> [What to do]: Nothing is needed except the lines below that run from the one with "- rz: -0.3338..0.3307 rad" through the one with "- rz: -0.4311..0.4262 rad", repeated exactly.

*** Opening Data ***

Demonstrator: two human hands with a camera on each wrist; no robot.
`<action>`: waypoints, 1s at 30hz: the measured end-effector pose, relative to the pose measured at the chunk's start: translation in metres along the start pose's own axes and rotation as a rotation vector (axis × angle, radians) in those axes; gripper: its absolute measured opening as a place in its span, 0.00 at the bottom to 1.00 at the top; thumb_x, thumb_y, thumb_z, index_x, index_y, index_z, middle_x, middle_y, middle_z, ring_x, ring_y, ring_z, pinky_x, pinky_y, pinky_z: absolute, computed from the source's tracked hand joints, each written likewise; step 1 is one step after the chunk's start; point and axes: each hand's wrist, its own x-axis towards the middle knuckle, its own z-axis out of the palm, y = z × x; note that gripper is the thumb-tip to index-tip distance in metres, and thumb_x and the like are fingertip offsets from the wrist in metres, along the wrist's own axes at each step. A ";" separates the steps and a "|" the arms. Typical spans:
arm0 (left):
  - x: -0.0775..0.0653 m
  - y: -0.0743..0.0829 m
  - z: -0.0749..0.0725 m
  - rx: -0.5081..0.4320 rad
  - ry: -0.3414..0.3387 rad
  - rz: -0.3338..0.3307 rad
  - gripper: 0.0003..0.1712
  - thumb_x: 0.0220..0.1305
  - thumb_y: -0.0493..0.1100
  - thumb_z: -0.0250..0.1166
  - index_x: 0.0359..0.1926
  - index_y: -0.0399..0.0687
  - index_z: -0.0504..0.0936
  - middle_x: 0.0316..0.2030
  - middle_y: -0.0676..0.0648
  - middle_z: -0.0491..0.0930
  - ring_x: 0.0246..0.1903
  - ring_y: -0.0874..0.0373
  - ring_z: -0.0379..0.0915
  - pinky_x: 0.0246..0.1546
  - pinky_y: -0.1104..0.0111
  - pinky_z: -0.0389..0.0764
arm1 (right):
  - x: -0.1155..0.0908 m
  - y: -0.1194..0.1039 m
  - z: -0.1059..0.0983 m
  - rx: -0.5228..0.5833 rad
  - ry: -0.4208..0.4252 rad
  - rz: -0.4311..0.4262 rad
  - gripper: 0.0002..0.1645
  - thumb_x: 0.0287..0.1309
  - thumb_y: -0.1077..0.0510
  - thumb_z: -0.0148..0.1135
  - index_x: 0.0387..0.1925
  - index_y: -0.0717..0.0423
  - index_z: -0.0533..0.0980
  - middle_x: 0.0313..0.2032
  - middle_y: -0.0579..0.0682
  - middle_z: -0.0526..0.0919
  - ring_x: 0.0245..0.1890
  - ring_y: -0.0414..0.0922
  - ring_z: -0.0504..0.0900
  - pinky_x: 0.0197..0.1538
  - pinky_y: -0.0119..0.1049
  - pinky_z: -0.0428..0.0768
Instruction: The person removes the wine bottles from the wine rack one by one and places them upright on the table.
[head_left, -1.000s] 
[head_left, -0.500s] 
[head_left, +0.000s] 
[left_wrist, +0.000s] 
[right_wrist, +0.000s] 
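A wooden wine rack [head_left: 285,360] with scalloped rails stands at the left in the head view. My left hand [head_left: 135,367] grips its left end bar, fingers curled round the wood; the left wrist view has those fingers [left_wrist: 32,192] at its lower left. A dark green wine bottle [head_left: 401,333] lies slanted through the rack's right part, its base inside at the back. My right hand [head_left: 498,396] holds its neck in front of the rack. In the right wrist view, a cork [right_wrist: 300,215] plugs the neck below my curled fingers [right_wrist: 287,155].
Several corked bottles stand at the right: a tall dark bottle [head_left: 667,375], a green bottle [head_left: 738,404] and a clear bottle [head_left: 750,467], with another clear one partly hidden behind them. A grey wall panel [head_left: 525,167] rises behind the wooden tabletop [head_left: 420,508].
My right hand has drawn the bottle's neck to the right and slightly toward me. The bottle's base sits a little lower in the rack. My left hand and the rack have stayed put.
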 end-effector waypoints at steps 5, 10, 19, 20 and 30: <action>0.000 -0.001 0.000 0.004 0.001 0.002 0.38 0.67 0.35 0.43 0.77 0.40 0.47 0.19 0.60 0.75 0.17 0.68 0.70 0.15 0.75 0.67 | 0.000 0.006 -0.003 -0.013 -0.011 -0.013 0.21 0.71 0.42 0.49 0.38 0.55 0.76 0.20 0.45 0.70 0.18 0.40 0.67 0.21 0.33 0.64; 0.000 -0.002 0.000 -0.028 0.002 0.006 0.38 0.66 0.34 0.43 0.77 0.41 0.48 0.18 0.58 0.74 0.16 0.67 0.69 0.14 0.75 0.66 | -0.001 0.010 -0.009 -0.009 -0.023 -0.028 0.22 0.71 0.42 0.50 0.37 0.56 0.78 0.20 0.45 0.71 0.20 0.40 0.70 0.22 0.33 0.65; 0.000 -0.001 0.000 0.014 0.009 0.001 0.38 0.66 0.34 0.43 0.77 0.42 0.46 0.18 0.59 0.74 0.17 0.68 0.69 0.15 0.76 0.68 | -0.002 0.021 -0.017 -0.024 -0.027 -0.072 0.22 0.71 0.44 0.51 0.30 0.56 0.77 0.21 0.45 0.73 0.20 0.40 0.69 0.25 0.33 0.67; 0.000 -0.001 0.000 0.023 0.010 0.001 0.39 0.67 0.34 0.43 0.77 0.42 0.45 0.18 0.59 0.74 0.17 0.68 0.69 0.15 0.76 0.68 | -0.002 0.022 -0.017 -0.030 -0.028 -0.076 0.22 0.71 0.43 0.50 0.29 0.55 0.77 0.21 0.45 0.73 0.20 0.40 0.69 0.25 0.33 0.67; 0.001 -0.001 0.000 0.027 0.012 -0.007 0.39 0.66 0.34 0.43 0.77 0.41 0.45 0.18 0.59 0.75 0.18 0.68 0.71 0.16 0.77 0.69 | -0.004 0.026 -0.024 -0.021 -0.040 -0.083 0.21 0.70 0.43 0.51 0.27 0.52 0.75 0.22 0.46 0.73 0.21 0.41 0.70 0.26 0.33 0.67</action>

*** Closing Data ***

> [Your solution]:
  - rz: -0.3338..0.3307 rad
  - gripper: 0.0003..0.1712
  - thumb_x: 0.0220..0.1305
  - thumb_y: -0.0493..0.1100
  - thumb_z: -0.0250..0.1166
  - index_x: 0.0359..0.1926
  - index_y: -0.0399..0.0687
  - index_z: -0.0504..0.0936
  - middle_x: 0.0316..0.2030
  - middle_y: -0.0676..0.0648
  - middle_z: -0.0491..0.0930
  - ring_x: 0.0246..0.1903
  - ring_y: -0.0874..0.0373
  - ring_z: -0.0379..0.0915
  - pinky_x: 0.0246..0.1546
  - pinky_y: -0.1104..0.0111
  - pinky_z: -0.0389..0.0764
arm1 (right):
  - x: -0.1155..0.0908 m
  - y: -0.1194..0.1039 m
  - z: -0.1059..0.0983 m
  - rx: -0.5228..0.5833 rad
  - ry: -0.4208..0.4252 rad
  - rz: -0.4311..0.4262 rad

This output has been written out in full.